Baruch’s fabric formations can be read in two ways. On the one hand, they address the viewer’s sense for the pictorial and the abstract, operating on a Gestalt-theoretical, compositional, and even gestural level. Beyond this visual and perceptual dimension, however, they can also be understood—through the medium and topos of fabric— in an intersubjectively connective and socially relational sense. Everyone is familiar with and requires fabric. Through the necessity of clothing oneself, fabric becomes a unifying medium. It is no coincidence that Baruch describes weaving as a “first form of writing.” Moreover, fabric is made by humans for humans—by no means natural, but manufactured. Textile and social aspects are thus always interrelated, forming an inseparable cultural-historical connection.
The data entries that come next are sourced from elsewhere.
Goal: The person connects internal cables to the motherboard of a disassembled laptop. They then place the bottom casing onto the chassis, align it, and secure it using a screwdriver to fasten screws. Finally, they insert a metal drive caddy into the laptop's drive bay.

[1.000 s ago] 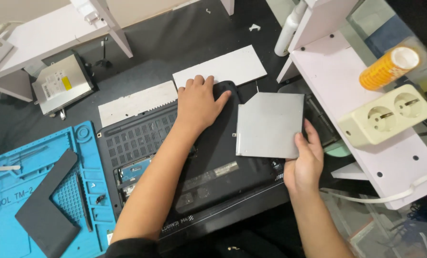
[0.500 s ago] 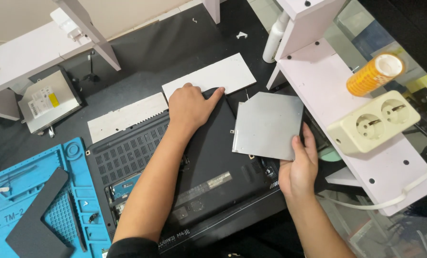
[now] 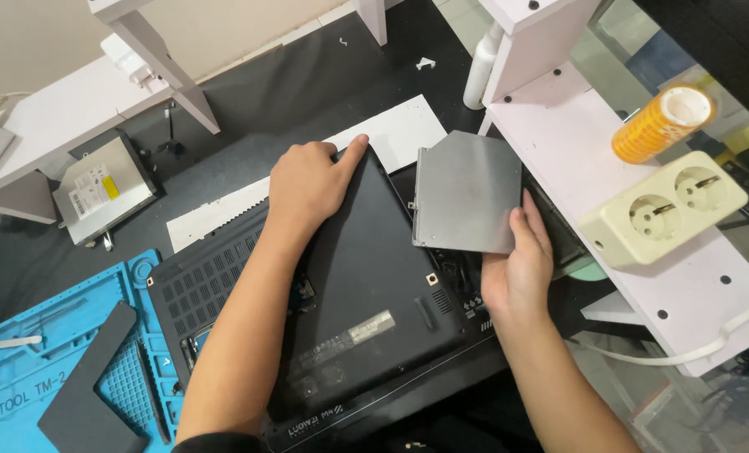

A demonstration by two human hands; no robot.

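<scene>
At the far left, a blue repair mat (image 3: 22,369) carries a dark angled panel (image 3: 89,394) and a pair of tweezers (image 3: 5,342). Behind it, a silver disc drive (image 3: 102,189) lies on the black table (image 3: 307,84), well apart from the work.

The laptop (image 3: 358,310) lies upside down at centre, its base facing up. The left hand (image 3: 312,180) rests flat and open on the far edge of the base, fingers spread and thumb extended; judged from the posture, it braces the machine against sliding. Two white strips (image 3: 391,134) lie just beyond that edge.

The right hand (image 3: 517,268) grips a thin grey metal drive (image 3: 468,191) by its near corner, thumb on top and fingers beneath (the fingers are hidden). The drive sits level at the laptop's right side, partly over the base and against the white shelf (image 3: 576,168). A corner grip likely keeps the flat faces untouched.

On the shelf stand an orange tape roll (image 3: 664,122) and a cream double socket (image 3: 664,218).

Compared with half a second ago, the drive has shifted slightly toward the shelf, and the left hand remains planted on the base.
</scene>
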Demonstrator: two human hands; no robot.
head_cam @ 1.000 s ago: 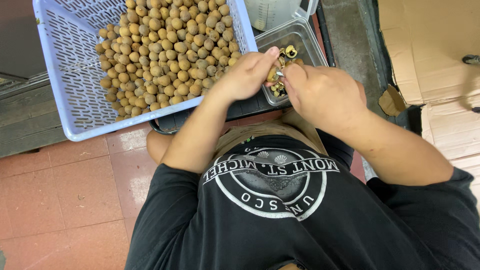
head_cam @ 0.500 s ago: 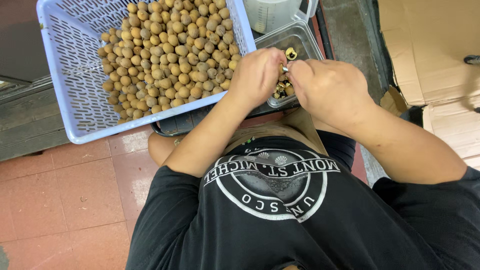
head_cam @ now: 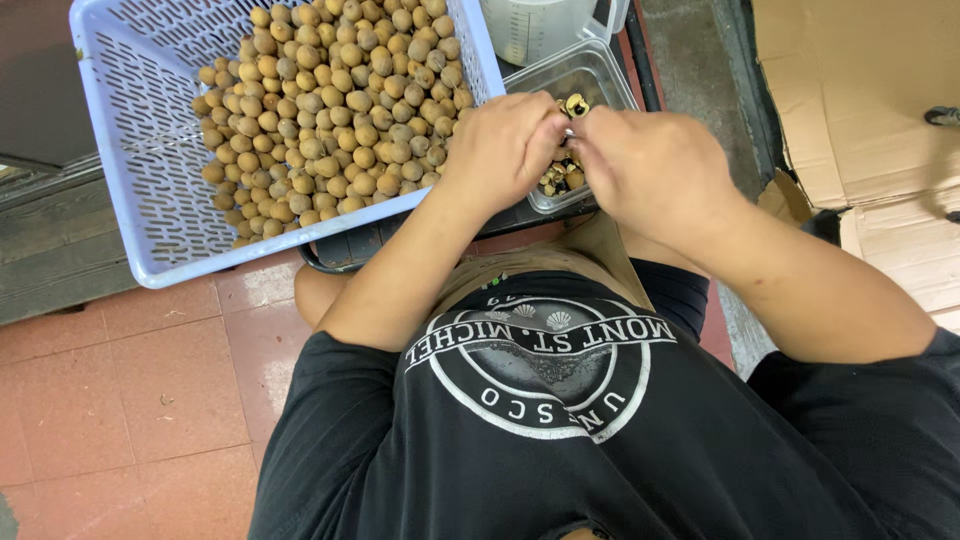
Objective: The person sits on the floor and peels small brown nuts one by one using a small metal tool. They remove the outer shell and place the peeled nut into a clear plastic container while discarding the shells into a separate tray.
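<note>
1. Over the clear tub (head_cam: 600,75), your left hand (head_cam: 500,150) and right hand (head_cam: 650,165) meet, fingertips pinched together; what they grip is hidden.
2. Left of them sits the basket (head_cam: 130,170) of brown fruit (head_cam: 330,110).
3. Peelings (head_cam: 562,178) lie just below.

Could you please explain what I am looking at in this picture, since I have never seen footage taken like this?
The picture comes from a camera worn on a person's head, looking down past a black printed shirt at their own two bare hands; there is no machine. The left hand and right hand meet fingertip to fingertip above a clear plastic tub that holds dark and pale bits of fruit. Something small seems pinched between them, but the fingers hide it. Beside the tub sits a pale blue perforated basket piled with small round brown fruits. Behind is a clear measuring jug, flattened cardboard lies to the right, and the floor is red tile.
</note>
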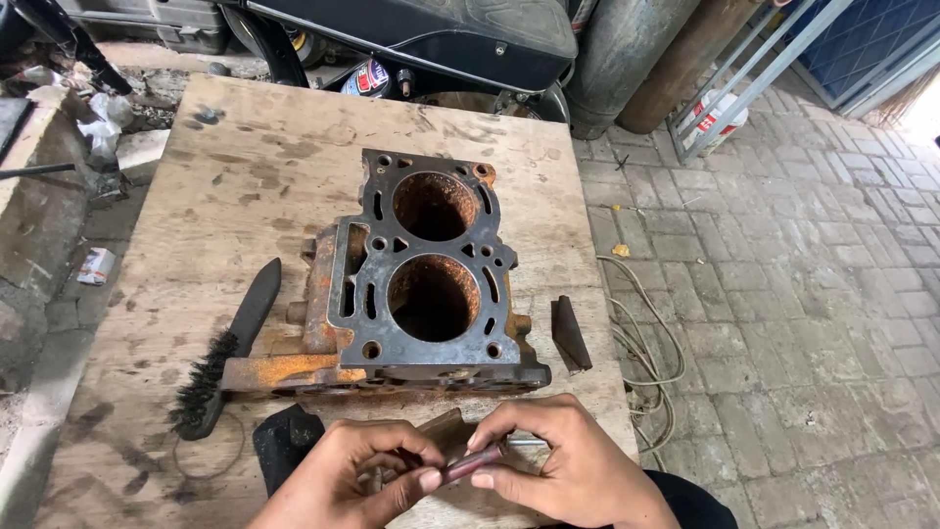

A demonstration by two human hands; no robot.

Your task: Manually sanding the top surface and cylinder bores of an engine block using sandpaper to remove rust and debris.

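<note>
Hands (460, 470) — pinching small rod (475, 462) between

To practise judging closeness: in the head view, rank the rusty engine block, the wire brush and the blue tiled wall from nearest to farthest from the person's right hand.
From the right hand:
1. Rusty engine block, just ahead.
2. Wire brush, far left on the board.
3. Blue tiled wall, top right corner.

Rusty metal engine block (421, 274) (matt), stained plywood board (245, 157).
</note>
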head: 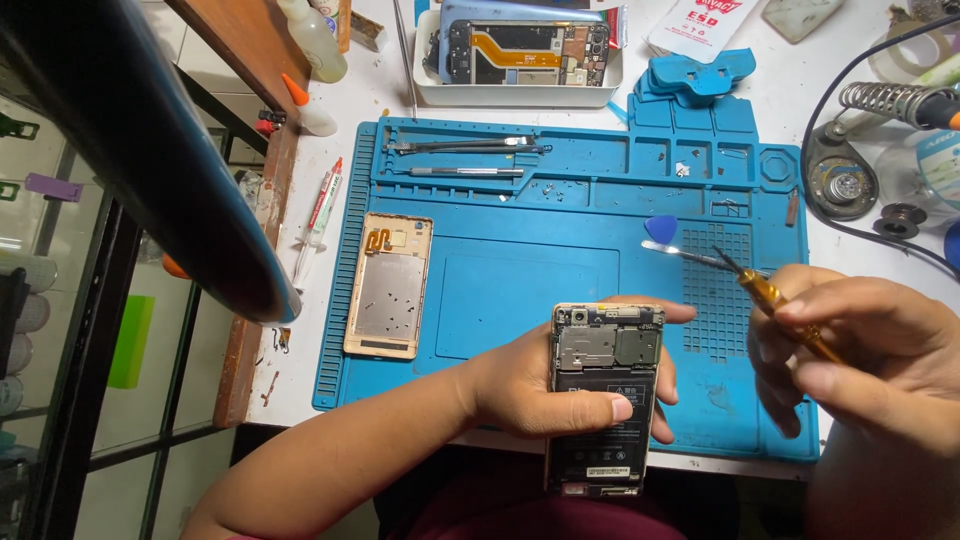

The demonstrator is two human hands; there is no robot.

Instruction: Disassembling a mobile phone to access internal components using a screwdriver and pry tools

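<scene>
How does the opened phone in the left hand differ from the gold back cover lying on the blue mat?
The opened phone with black battery is gripped in the left hand over the mat's near edge; the gold back cover lies flat and untouched on the blue silicone mat. The phone shows metal shields and a battery; the cover is a nearly bare shell with a small orange flex strip. Both are inner side up and similar in outline.

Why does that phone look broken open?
The phone in the left hand has its back off, so the battery and metal shields show. Its gold back cover lies apart on the blue mat.
</scene>
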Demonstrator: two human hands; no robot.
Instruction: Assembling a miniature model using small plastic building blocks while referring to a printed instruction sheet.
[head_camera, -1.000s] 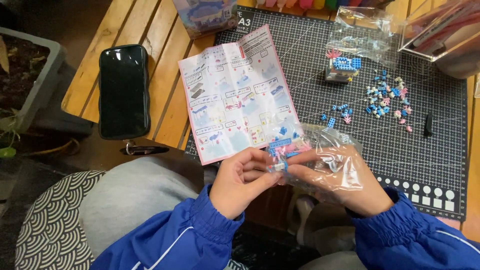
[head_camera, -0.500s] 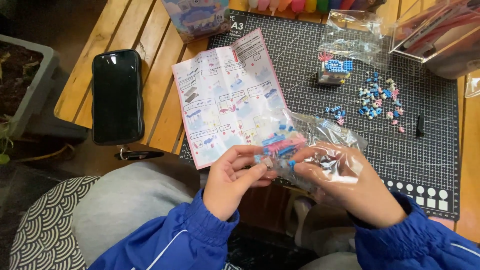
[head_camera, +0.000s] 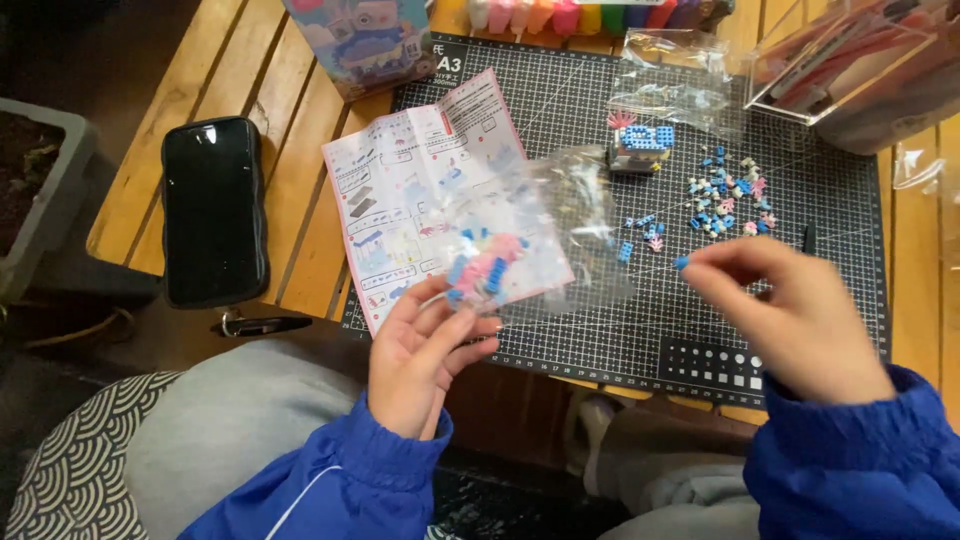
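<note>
Pinched in the right hand (head_camera: 800, 325): one tiny blue brick (head_camera: 681, 263) at the fingertips, above the cutting mat (head_camera: 600, 340) and right of the bag. Clasped in the left hand (head_camera: 425, 360): a clear plastic bag (head_camera: 520, 250) of pink and blue bricks, mouth open, raised over the mat's near-left corner. Beneath the bag, an unfolded instruction sheet (head_camera: 400, 190). Farther up the mat, a small partly built blue model (head_camera: 640, 145), loose bricks (head_camera: 725, 195) scattered to its right. Judged early: little assembled, most pieces still unused. Left of the mat on the tabletop (head_camera: 290, 190), a black phone (head_camera: 214, 210).
</note>
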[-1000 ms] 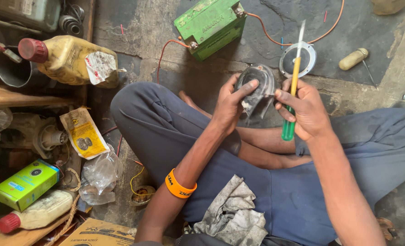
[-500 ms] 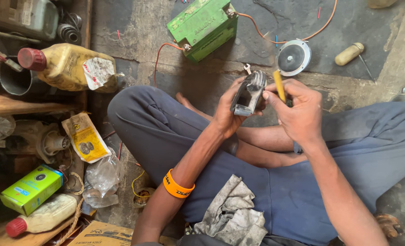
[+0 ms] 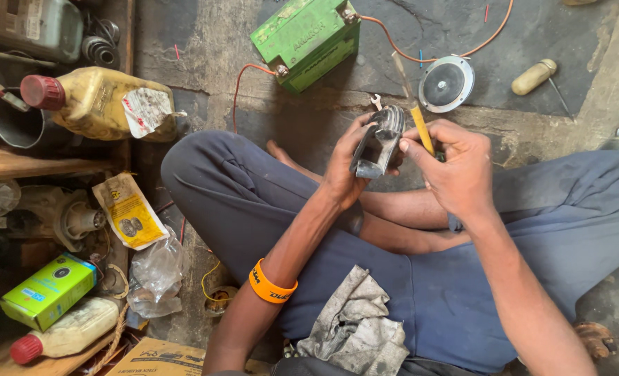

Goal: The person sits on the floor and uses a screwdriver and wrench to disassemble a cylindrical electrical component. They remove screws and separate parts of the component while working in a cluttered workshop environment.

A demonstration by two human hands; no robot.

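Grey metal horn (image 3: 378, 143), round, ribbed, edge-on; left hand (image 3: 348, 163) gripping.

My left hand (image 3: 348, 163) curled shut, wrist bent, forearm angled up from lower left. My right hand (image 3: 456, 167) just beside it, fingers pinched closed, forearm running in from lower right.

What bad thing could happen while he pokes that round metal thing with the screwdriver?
The screwdriver might slip off the metal part and jab the left hand gripping it. The part is held over the lap, so it could drop. The green battery has loose red wires nearby that could snag.
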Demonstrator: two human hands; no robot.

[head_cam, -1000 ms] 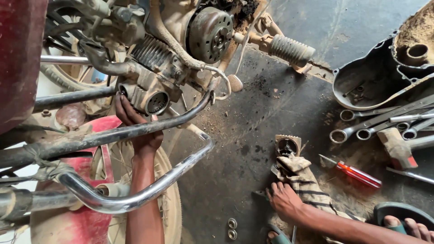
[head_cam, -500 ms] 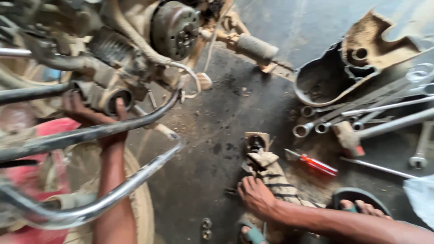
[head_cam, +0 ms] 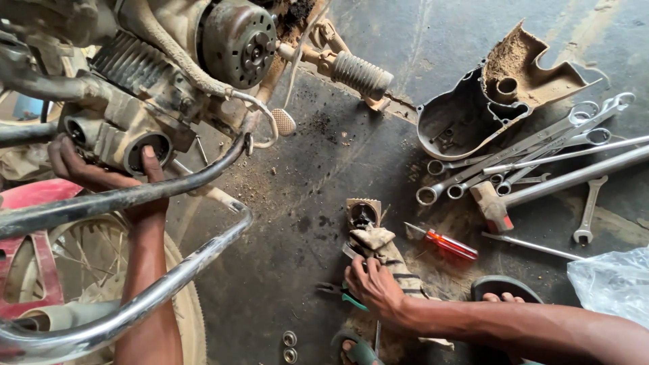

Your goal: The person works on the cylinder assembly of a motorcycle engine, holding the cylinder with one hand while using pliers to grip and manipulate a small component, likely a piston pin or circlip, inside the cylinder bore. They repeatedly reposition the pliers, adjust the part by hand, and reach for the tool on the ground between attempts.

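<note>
The left hand (head_cam: 101,172) cups the underside of a grimy engine (head_cam: 128,115), thumb up beside its round port — fingers curled on the casing. The right hand (head_cam: 372,287) lies loosely bent on a dirty rag (head_cam: 385,253) on the floor, perhaps gripping it, just beside pliers (head_cam: 338,292). Farther right lie a red screwdriver (head_cam: 449,245), wrenches (head_cam: 514,159) and an engine cover (head_cam: 473,108).

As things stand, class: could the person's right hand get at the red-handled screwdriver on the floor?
Probably yes. The right hand rests on a dirty rag just left of the red-handled screwdriver, which lies loose on bare floor with nothing over it or between them.
</note>
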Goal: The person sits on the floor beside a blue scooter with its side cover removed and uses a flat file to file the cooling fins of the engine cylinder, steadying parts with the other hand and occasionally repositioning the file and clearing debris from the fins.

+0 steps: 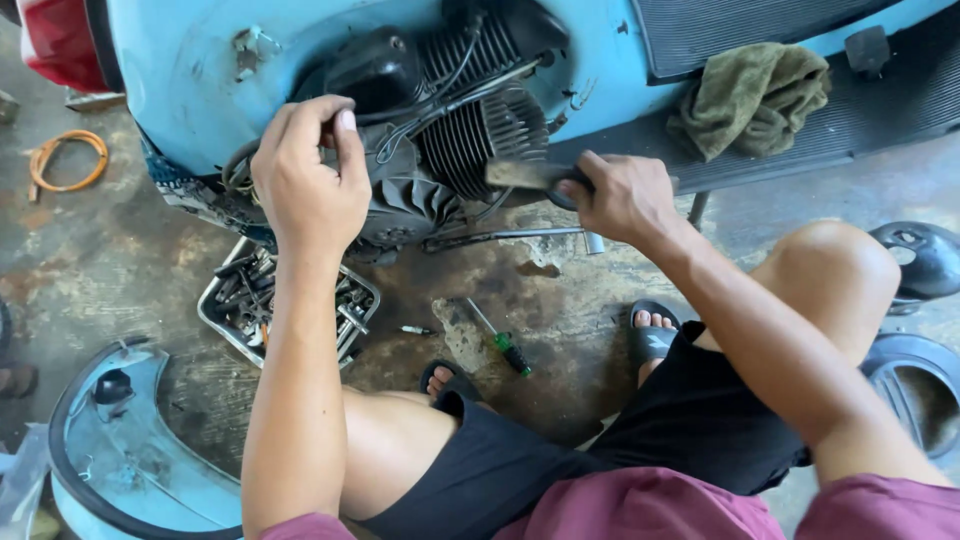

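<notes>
The left hand covers part of the engine, so what its fingertips pinch cannot be told. The right hand hides the handle of a brush (bristles blurred). The scooter runs off the frame's top edge.
</notes>
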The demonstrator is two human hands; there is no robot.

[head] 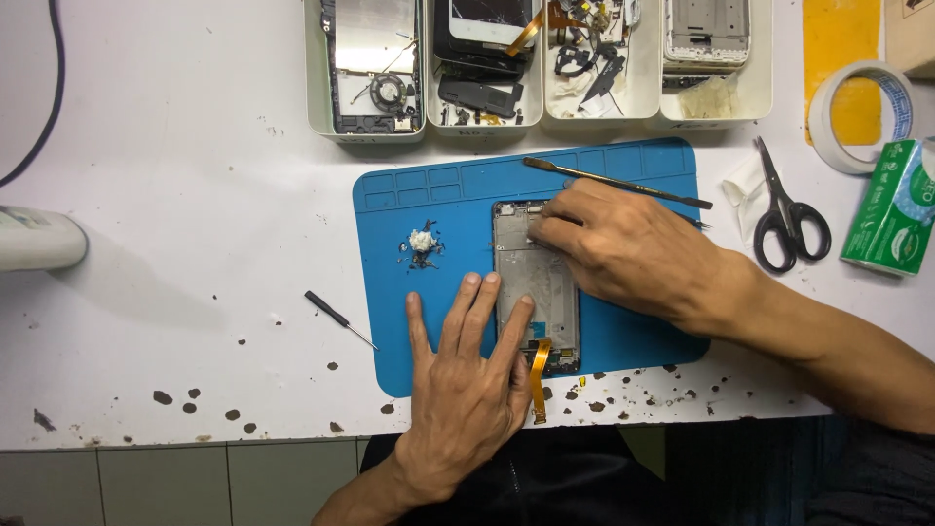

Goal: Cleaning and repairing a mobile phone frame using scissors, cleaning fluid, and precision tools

Marion Baruch regards fabric not only as something that connects people, but as a kind of continuum. “For me, fabric is something living and pulsating. I feel,” says the artist, “the grandeur of its breath or its pull, a continuous pull that also correlates to that of society as a whole.” The cut-out shapes draw on a language of form that is familiar to humans, intuitively legible and easily relatable. Baruch uses a language we all speak, albeit unconsciously. Fabric can thus also create imaginary connections. The artist strives, as is also evident in her collaboration with her assistants in the studio, to collectively activate this “language space”—its associative, mnemic, and projective aspects. The titles of her works often reflect this dialogically developed associative level. Baruch seeks to give voice to the material and to wrest specific elements of the imaginary and memory from this lingua universalis. Here, material and language form an inner, inseparable connection, one of a deeply philosophical and existential nature.
Language plays a significant role in Baruch’s aesthetic thinking. Baruch, who was made to migrate several times at an early age, speaks several languages, “without belonging to any nation,” as the artist emphasizes. “I feel at home everywhere and with everyone.” Her childhood and youth were fundamentally shaped by the rivalry, even hatred, between Hungarians and Romanians. “It was then that I understood with amazement the power of expressive form, and this is why my work has always been oriented toward a form of expression yet to be discovered.” Against this background, Baruch’s rejection of any hermeticism and absoluteness of form and content is understandable. Her works always seek invitation, activation, and aesthetic dialogue. They address the sense of sight (graphic, pictorial), the entire register of kinesthetic action, and always also the sense of the imaginary and the projective. For Baruch, eye and mind, and thus body and spirit, cannot be separated; rather, they form inherently interrelated “senses.”
For Baruch, language always represents something living, fluid. It is a medium of approach, not of appropriation or of sovereign knowledge, a field of exchange and openness, not of determination. Different languages do not merely coexist in Baruch’s work; they form an open, permeable field of polysemous exchange. For the title of the work DÉCHIQUETÉ — SQUARCIATO, which also serves as the title of the exhibition, the artist juxtaposes the French word (torn, jagged, fissured) with its Italian equivalent (slashed, torn, ripped, cut open), as if seeking to draw attention to the space of difference between languages: a space in which the semantic specificities of languages, certain untranslatabilities, but also their individual aesthetics are brought to the fore. It is no coincidence that the title,
Innerer Raum Der Leere Wo Neues Kommt, Für Manchmal (Inner Space of Emptiness Where Something New Emerges, 2018), is written in broken German. For Baruch, there is a special poetic potential in the lack of linguistic mastery in approaching a language or linguistic space. Afterall, a search for the proper words and images in a language we haven’t entirely mastered appears more immediate, unfiltered, less pretentious. In these moments of apparent lack and uncertainty, Baruch finds a form of aesthetic openness and polysemy in which the childlike-exploratory, the ludic-associative, and the philosophical-existential encounter one another as a matter of course.